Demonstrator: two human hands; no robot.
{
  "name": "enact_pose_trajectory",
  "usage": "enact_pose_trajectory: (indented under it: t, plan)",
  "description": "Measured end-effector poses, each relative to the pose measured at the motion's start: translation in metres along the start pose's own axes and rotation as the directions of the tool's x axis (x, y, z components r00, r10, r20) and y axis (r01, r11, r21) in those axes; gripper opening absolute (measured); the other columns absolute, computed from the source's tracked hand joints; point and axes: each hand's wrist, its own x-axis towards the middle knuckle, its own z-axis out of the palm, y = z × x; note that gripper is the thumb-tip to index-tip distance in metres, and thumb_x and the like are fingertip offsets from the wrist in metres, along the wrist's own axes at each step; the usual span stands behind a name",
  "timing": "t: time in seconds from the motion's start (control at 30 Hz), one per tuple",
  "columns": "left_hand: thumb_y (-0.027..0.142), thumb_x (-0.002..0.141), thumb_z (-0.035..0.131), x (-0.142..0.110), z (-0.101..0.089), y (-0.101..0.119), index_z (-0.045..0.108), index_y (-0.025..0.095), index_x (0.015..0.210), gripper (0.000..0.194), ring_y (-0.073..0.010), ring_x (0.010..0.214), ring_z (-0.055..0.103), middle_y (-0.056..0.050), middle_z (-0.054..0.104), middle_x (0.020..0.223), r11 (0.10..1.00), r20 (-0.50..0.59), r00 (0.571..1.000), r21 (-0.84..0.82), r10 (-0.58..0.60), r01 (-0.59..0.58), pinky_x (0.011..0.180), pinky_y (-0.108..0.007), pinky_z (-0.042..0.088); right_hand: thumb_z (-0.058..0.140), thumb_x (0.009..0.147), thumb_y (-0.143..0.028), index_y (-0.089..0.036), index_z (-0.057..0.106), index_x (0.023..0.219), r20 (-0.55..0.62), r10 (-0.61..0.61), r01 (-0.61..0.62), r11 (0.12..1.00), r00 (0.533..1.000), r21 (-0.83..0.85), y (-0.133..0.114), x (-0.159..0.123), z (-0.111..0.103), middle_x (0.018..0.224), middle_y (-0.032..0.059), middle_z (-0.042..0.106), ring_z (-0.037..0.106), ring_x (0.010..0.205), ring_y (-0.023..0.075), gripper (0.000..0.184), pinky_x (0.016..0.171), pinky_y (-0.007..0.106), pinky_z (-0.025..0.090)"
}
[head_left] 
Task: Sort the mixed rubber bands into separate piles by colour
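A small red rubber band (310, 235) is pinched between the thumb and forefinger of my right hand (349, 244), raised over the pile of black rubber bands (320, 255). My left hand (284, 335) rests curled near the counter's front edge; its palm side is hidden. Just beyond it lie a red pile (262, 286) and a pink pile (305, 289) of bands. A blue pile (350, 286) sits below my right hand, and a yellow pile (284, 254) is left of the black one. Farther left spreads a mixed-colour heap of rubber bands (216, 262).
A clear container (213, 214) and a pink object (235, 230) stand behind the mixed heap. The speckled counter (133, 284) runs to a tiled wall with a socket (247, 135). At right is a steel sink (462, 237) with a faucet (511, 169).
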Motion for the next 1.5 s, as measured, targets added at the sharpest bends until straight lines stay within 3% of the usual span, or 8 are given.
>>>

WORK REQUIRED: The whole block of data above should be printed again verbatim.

WRITTEN SOLUTION:
Demonstrator: two human hands; no robot.
{
  "name": "enact_pose_trajectory",
  "usage": "enact_pose_trajectory: (indented under it: t, plan)",
  "description": "Measured end-effector poses, each relative to the pose measured at the motion's start: translation in metres along the start pose's own axes and rotation as the directions of the tool's x axis (x, y, z components r00, r10, r20) and y axis (r01, r11, r21) in those axes; gripper opening absolute (measured); the other columns absolute, computed from the source's tracked hand joints; point and axes: each hand's wrist, its own x-axis towards the middle knuckle, its own z-axis out of the palm, y = z × x; note that gripper is the thumb-tip to index-tip distance in metres, and thumb_x and the like are fingertip offsets from the wrist in metres, along the wrist's own axes at each step; the usual span stands behind a name",
  "timing": "t: time in seconds from the motion's start (control at 30 Hz), one per tuple",
  "columns": "left_hand: thumb_y (-0.027..0.142), thumb_x (-0.002..0.141), thumb_z (-0.035..0.131), x (-0.142..0.110), z (-0.101..0.089), y (-0.101..0.119), index_z (-0.045..0.108), index_y (-0.025..0.095), index_x (0.015..0.210), gripper (0.000..0.194), ring_y (-0.073..0.010), ring_x (0.010..0.214), ring_z (-0.055..0.103), middle_y (-0.056..0.050), middle_z (-0.054..0.104), middle_x (0.020..0.223), r11 (0.10..1.00), r20 (-0.50..0.59), r00 (0.571..1.000), r21 (-0.84..0.82), r10 (-0.58..0.60), r01 (-0.59..0.58), pinky_x (0.011..0.180), pinky_y (-0.108..0.007), pinky_z (-0.042..0.088); right_hand: thumb_z (-0.058..0.140), thumb_x (0.009..0.147), thumb_y (-0.143..0.028), index_y (-0.089..0.036), index_z (-0.057..0.106), index_x (0.023..0.219), r20 (-0.55..0.62), r10 (-0.61..0.61), r01 (-0.61..0.62), r11 (0.12..1.00), r00 (0.533..1.000), r21 (-0.83..0.85), y (-0.133..0.114), x (-0.159..0.123), z (-0.111..0.103), middle_x (0.018..0.224), middle_y (-0.032..0.059), middle_z (-0.042..0.106), ring_z (-0.037..0.106), ring_x (0.010..0.205), ring_y (-0.023..0.075), gripper (0.000..0.184), pinky_x (0.016..0.171), pinky_y (-0.007..0.106), pinky_z (-0.025..0.090)"
}
[head_left] 
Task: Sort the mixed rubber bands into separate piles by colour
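A small red rubber band (310, 235) is pinched between the thumb and forefinger of my right hand (349, 244), raised over the pile of black rubber bands (320, 255). My left hand (284, 335) rests curled near the counter's front edge; its palm side is hidden. Just beyond it lie a red pile (262, 286) and a pink pile (305, 289) of bands. A blue pile (350, 286) sits below my right hand, and a yellow pile (284, 254) is left of the black one. Farther left spreads a mixed-colour heap of rubber bands (216, 262).
A clear container (213, 214) and a pink object (235, 230) stand behind the mixed heap. The speckled counter (133, 284) runs to a tiled wall with a socket (247, 135). At right is a steel sink (462, 237) with a faucet (511, 169).
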Motion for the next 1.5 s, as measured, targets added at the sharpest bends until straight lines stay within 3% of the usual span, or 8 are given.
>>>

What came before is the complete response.